- _Goal of the exercise_: Could you tally the lines in the listing below that include the word "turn"? Respond with the total alone.
===
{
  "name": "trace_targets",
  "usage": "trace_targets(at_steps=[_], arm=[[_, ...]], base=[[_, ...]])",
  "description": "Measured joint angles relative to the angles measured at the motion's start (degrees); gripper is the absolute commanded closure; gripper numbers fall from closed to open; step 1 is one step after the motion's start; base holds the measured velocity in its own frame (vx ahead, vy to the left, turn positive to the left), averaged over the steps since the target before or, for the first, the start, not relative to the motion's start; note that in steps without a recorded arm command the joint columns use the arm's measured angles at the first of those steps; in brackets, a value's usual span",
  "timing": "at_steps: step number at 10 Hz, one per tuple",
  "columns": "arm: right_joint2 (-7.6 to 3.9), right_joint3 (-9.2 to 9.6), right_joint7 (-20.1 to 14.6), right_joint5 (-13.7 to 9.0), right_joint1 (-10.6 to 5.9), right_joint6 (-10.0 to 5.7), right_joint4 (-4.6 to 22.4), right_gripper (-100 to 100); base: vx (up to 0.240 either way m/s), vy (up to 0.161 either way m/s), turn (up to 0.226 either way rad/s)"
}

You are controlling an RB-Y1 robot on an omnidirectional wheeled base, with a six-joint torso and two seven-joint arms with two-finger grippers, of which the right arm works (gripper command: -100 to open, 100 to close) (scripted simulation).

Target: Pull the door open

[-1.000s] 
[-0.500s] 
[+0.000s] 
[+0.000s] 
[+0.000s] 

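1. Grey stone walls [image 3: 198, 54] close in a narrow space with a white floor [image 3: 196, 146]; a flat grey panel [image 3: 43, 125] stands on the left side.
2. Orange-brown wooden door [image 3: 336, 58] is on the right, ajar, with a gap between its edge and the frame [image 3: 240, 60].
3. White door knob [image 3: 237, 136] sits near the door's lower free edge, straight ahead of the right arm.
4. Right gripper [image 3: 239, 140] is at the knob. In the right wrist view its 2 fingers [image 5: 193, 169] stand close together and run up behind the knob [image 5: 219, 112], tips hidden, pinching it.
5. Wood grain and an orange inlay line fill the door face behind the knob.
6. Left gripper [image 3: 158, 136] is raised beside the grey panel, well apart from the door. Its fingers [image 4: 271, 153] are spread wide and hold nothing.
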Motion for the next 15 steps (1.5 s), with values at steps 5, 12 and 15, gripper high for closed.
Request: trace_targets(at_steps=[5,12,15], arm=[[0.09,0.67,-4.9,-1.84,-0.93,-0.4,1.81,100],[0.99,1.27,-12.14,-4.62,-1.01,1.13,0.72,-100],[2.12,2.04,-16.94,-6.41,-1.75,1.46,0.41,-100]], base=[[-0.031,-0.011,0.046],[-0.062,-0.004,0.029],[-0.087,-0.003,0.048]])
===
- _Solution to this problem_: 2